Aussitôt, une incontrôlable angoisse, noire et dévorante emplit mon petit être fragile z’et tremblant. Quelle pouvait être la raison d’un tel silence? Que pouvait-il bien être advenu de mes Héritiers? Où la chair de ma chair était-elle passée?

Dans la salle de bain du premier étage!

En grimpant ventre à terre les escaliers, je perçus d’abord des murmures, puis des signaux sonores de plus en plus précis et descriptifs. Oui! Ils étaient bien dans la salle de bain!

Quel bonheur! Quelle joie!
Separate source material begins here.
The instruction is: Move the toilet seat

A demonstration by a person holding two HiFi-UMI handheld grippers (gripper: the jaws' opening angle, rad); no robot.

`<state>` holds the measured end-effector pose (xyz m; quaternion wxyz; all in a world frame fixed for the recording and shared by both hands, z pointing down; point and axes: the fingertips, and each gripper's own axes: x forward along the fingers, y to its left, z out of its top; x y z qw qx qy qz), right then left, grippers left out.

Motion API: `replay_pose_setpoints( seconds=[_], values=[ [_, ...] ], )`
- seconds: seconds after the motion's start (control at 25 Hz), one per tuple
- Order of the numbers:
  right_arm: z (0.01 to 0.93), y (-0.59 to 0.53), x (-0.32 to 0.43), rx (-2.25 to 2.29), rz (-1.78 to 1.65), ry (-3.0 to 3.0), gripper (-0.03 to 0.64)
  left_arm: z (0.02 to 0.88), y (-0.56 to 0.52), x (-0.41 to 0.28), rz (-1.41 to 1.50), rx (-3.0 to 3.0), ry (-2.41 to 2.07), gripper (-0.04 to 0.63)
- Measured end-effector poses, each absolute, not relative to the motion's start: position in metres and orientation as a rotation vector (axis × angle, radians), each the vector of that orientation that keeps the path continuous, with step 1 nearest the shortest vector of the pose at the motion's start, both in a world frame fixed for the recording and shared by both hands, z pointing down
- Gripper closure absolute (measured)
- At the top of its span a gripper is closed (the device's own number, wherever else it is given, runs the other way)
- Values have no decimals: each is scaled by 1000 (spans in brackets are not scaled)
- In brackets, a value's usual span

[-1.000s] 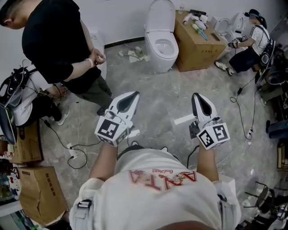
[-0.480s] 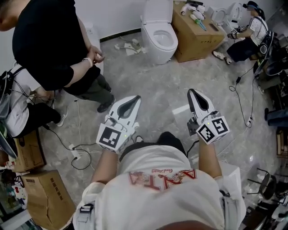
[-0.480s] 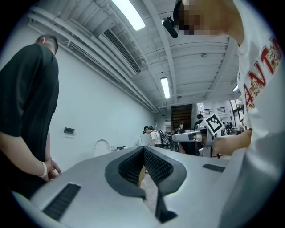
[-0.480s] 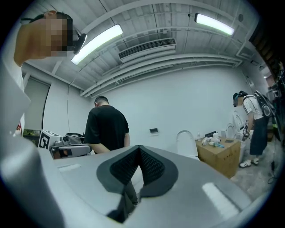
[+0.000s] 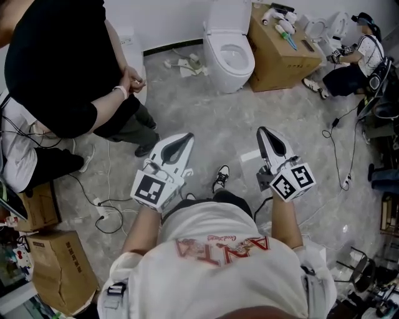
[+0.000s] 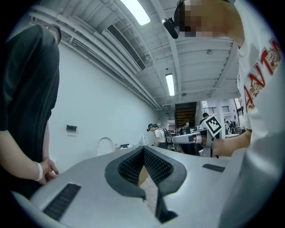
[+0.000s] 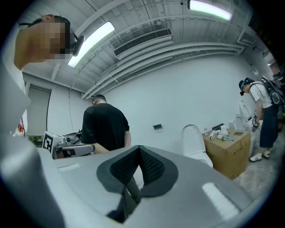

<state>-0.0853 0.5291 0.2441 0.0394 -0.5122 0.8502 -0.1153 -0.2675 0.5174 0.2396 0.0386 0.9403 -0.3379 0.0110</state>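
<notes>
A white toilet (image 5: 229,53) stands against the far wall, its lid (image 5: 224,15) raised and the bowl open. The right gripper view also has the toilet (image 7: 192,141), ahead and to the right, and the left gripper view catches its lid (image 6: 105,145) in the distance. My left gripper (image 5: 186,136) and right gripper (image 5: 262,133) are held out side by side over the grey floor, both far short of the toilet. Both are shut with nothing between the fingers, as the left gripper (image 6: 143,148) and right gripper (image 7: 139,148) show in their own views.
A cardboard box (image 5: 283,53) with bottles on top stands right of the toilet. A person in black (image 5: 56,68) stands at the left, and another person (image 5: 355,62) crouches at the far right. Cables (image 5: 103,209) and boxes (image 5: 59,268) lie at the left. My shoe (image 5: 219,177) is on the floor between the grippers.
I have stepped forward, and a shoe now shows between the grippers. Both grippers have shifted slightly with me and stay shut. The toilet sits a little further right in the head view.
</notes>
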Motion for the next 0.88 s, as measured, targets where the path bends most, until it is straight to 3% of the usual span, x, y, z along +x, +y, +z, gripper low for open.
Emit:
replay_pose_setpoints(
  seconds=[0.56,0.88],
  values=[
    [259,421,84,-1667,-384,2557,617,235,379,-106,-30,2898,-1033,586],
    [273,371,130,-1661,-426,2559,617,242,329,-68,-23,2881,-1072,586]
  ],
)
Et quel soulagement… Mon cœur battait la chamade, emballé par l’euphorie des retrouvailles prochaines. Dans la salle de bain! Encore un pas une foulée (ouf, j’étais toujours en tenue de sport!)!

HAAAAAAAAAAAAAAAAAAAAAAAAAAA!!!

Un enfant vert! Etorki avait discuté avec un feutre vert et consciencieusement exploré toutes les possibilités picturales de support et de forme. cette petite promet d’être Léonarde de Vinci. Mais verte.

Mais au fait… Il me semblait que la salle de bain était blanche, lors de l’épisode précédent… Pourquoi est-elle bleue?  J’attends vos suggestions.

Je suis restée coite jusqu’à l’instant où j’ai réalisé qu’à dix heures du matin (heure GMT +1) que cette douce effluve de menthe ne pouvait PAS provenir d’un mojito.

Ils ont repeint la salle de bain au dentifrice bleu. Les petits salopards.

J’a tout nettoyé, j’a changé les enfants et j’a couché Etorki, histoire d’avoir une terreur de moins pour me briser les arpions.

 

  • Chapitre 2 – La salle de bain du bas

Après avoir bien transpiré pendant mon footing et mon ménage de l’espace sanitaire du premier étage, je décidai d’épargner au reste du monde les effluves que je dégageais et allai prendre une douche.

Je priai Bain-Marie de prendre un livre de son choix, l’installai sur la carpette de la salle du bain du rez-de-chaussée, rassurée et guillerette, follement insouciance du danger qui rôde et persuadée que la douche ne pourrait être que délassante.

J’eau chaude, je mousse, je chante, je grattouille, bref, je douche. Je rince. Je ouverture de la porte dans un nuage de vapeur délicatement parfumée.

HAAAAAAAAAAAAAAAAAAAAAAAAAAA!!!

Mon fils me hait, j’en suis désormais certaine. Il a vidé une bombe de mousse à raser. Avec application. Intégralement. Totalement. Farouchement. Primitivement. Sauvagement. Brutalement. Férocement.

Il s’est shampouiné à la mousse à raser. Puis s’est lissé le poil à l’aide de MA brosse à cheveux.

Il a lavé son linge à la mousse à raser. Puis s’est essuyé avec MA serviette de toilette.

Il a repeint la carpette à la mousse à raser. Puis y a déposé MA serviette de toilette.

Il a relooké le lavabo à la mousse à raser.

Il s’est essuyé les yeux à la mousse à raser. Puis il a hurlé.

N’écoutant que mon courage et mon abnégation, je l’ai saisi par le dessous des bras – encore glabre à cet âge tendre – et l’ai mis dans la douche tout habillé, ai rincé ses frusques, l’ai déshabillé, rincé et sermonné.

Je l’ai séché DANS la douche, rapport au manque cruel de carpette inhérent aux événements sus-mentionnés et l’ai embrassé: il a épargné son livre.

Cet enfant est amoureux de la littérature. C’est le futur Olympe de Gouges.